Deep-brain stimulation during sleep can strengthen memory


Wednesday, 14 June, 2023


Deep-brain stimulation during sleep can strengthen memory

While it’s known that sleep plays a crucial role in strengthening memory, scientists are still trying to decode how this process plays out in the brain overnight. Now scientists from UCLA Health and Tel Aviv University have provided physiological evidence from inside the human brain supporting the dominant scientific theory on how the brain consolidates memory during sleep.

Furthermore, the researchers found that targeted deep-brain stimulation during a critical time in the sleep cycle appeared to improve memory consolidation. This was achieved by a novel ‘closed-loop’ system that delivered electrical pulses in one brain region precisely synchronised to brain activity recorded from another region, as described in the journal Nature Neuroscience.

According to the dominant theory for how the brain converts new information into long-term memories during sleep, there’s an overnight dialogue between the hippocampus — the brain’s memory hub — and the cerebral cortex, which is associated with higher brain functions like reasoning and planning. This occurs during a phase of deep sleep, when brain waves are especially slow and neurons across brain regions alternate between rapidly firing in sync and silence.

The researchers had the opportunity to test this theory of memory consolidation via electrodes in the brains of 18 epilepsy patients at UCLA Health. The electrodes had been implanted in the patients’ brains to help identify the source of their seizures during hospital stays typically lasting around 10 days.

The study was conducted across two nights and mornings. Just before bedtime, study participants were shown photo pairings of animals and 25 celebrities. They were immediately tested on their ability to recall which celebrity was paired with which animal, and they were tested again in the morning after a night of undisturbed sleep.

On another night, they were shown 25 new animal and celebrity pairings before bedtime. This time, they received targeted electrical stimulation overnight, and their ability to recall the pairings was tested in the morning. To deliver this electrical stimulation, the researchers created a real-time closed-loop system that they likened to a musical conductor: the system ‘listened’ to the brain’s electrical signals, and when patients fell into the period of deep sleep associated with memory consolidation, it delivered gentle electrical pulses instructing the rapidly firing neurons to ‘play’ in sync.

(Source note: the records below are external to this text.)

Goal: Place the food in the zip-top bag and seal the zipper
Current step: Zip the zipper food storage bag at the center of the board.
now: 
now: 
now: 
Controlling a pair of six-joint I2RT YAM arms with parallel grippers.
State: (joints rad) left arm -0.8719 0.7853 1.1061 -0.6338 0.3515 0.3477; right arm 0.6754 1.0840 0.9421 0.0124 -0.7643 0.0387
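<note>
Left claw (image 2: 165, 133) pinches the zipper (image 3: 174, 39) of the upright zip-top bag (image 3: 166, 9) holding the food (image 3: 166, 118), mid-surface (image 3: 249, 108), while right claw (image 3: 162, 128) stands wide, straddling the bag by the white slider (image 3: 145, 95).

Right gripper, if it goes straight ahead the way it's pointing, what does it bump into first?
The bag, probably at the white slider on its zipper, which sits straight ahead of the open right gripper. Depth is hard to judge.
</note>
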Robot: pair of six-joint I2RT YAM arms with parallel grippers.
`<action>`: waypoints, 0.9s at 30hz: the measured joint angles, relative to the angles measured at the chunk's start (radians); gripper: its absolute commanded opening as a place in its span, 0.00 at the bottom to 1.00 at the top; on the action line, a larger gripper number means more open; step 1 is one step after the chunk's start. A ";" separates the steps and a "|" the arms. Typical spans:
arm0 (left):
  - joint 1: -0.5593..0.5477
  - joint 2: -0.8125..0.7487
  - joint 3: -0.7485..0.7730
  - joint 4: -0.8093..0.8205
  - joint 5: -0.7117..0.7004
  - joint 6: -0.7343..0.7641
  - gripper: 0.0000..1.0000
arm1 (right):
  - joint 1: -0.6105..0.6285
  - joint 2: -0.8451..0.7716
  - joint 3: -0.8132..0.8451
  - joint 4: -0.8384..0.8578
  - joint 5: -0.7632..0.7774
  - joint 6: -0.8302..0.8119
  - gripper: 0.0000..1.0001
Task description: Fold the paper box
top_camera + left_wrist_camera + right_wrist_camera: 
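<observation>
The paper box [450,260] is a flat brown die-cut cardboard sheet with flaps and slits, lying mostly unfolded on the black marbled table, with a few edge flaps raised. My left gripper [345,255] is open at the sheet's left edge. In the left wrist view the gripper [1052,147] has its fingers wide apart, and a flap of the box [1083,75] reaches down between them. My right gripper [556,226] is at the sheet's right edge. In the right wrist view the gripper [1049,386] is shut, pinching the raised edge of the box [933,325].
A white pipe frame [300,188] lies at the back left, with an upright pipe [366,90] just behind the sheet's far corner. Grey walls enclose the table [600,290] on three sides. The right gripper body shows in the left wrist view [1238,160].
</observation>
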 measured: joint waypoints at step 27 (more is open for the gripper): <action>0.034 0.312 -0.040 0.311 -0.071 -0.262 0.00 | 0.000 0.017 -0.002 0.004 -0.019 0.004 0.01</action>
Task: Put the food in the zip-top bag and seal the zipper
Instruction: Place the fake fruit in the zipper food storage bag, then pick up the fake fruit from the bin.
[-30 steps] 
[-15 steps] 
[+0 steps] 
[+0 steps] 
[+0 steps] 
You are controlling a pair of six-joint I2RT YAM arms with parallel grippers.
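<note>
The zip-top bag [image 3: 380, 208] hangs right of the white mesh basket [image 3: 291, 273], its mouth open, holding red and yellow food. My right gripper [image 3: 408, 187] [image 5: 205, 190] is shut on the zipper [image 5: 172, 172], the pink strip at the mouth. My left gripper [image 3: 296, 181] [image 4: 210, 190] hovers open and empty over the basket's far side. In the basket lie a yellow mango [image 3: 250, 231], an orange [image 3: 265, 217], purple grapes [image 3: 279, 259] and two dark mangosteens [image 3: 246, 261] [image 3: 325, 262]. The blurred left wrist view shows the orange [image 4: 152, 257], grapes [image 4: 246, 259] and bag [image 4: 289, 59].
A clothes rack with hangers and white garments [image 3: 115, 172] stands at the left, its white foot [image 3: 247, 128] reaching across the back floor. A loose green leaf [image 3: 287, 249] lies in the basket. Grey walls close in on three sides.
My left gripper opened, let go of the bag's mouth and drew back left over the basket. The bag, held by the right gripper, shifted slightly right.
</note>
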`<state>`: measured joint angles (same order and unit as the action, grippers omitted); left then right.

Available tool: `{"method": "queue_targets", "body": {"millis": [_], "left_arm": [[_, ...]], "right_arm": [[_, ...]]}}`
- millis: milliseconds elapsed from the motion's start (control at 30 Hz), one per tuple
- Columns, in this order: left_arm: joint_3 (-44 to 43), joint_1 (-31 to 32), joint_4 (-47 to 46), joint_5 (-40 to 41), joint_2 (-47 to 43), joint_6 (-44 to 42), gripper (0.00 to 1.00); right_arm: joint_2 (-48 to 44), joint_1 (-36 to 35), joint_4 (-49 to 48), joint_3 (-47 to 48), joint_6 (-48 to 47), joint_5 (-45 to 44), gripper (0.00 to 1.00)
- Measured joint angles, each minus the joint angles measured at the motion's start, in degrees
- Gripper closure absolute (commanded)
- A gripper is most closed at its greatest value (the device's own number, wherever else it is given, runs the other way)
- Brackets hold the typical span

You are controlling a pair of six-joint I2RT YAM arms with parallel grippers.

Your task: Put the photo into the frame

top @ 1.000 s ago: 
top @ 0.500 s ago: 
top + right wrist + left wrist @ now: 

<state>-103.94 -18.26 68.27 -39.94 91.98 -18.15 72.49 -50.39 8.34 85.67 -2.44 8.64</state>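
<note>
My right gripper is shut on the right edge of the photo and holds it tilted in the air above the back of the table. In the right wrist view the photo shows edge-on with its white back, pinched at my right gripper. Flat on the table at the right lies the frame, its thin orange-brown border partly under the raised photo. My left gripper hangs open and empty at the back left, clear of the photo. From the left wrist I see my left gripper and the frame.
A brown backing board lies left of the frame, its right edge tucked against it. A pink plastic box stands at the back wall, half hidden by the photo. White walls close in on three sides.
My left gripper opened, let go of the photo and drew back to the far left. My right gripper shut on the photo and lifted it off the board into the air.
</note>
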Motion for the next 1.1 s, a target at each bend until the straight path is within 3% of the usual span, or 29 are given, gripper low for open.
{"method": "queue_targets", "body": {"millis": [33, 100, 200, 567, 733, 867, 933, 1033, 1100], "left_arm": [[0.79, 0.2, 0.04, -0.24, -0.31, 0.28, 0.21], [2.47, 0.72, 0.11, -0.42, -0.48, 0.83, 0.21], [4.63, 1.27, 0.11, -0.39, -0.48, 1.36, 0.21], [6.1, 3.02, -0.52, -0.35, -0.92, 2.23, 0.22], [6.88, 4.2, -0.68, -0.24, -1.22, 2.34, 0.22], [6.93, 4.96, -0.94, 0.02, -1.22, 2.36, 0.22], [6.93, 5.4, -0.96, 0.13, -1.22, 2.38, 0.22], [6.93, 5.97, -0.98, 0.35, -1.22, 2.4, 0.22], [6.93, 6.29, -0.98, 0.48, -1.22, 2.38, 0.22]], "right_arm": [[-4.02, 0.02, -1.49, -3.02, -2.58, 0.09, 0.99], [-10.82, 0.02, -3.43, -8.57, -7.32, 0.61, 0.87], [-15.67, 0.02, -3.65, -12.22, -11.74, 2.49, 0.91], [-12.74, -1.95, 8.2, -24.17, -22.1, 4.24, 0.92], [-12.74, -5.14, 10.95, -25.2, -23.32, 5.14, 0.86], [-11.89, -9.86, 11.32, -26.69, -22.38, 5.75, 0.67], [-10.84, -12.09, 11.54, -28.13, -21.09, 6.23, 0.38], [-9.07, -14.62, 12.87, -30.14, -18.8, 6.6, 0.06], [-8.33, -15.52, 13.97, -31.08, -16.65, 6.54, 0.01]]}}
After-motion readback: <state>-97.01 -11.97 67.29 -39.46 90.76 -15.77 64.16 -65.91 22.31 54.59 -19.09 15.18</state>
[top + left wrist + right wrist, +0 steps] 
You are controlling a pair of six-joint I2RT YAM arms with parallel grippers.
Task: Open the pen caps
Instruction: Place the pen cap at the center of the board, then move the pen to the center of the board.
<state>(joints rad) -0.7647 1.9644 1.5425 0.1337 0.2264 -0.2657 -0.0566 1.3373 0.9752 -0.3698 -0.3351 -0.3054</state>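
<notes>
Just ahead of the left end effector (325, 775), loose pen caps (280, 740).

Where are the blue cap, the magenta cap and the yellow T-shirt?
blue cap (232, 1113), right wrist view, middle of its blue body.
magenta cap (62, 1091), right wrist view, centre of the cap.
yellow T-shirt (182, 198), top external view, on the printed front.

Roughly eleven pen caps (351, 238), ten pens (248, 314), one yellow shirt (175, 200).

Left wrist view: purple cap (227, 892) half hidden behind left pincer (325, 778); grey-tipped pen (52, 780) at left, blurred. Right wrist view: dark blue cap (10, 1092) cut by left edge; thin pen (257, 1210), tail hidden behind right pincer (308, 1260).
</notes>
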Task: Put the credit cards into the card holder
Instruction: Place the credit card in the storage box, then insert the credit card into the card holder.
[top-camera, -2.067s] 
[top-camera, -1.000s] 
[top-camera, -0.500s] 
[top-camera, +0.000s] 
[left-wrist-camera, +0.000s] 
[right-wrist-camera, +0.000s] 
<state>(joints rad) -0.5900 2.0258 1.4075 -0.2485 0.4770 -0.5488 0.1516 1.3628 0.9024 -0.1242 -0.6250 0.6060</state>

Each individual tested performed better on memory tests following a night of sleep with the electrical stimulation compared to a night of undisturbed sleep. Key electrophysiological markers also indicated that information was flowing between the hippocampus and throughout the cortex, providing physical evidence supportive of memory consolidation.

“We found we basically enhanced this highway by which information flows to more permanent storage places in the brain,” said study co-author Dr Itzhak Fried, from UCLA. He claimed the research could offer new clues for how deep-brain stimulation during sleep could one day help patients with memory disorders like Alzheimer’s disease.

“This provides the first major evidence down to the level of single neurons that there is indeed this mechanism of interaction between the memory hub and the entire cortex,” he said. “It has both scientific value in terms of understanding how memory works in humans and using that knowledge to really boost memory.”

Back in 2012, Fried authored a study that for the first time showed that electrical stimulation can strengthen memory. Since then he has continued to explore how deep-brain stimulation could improve memory, and he recently received a $7 million grant to study whether artificial intelligence can help pinpoint and strengthen specific memories in the brain.

“In our new study, we showed we can enhance memory in general,” Fried said. “Our next challenge is whether we have the ability to modulate specific memories.”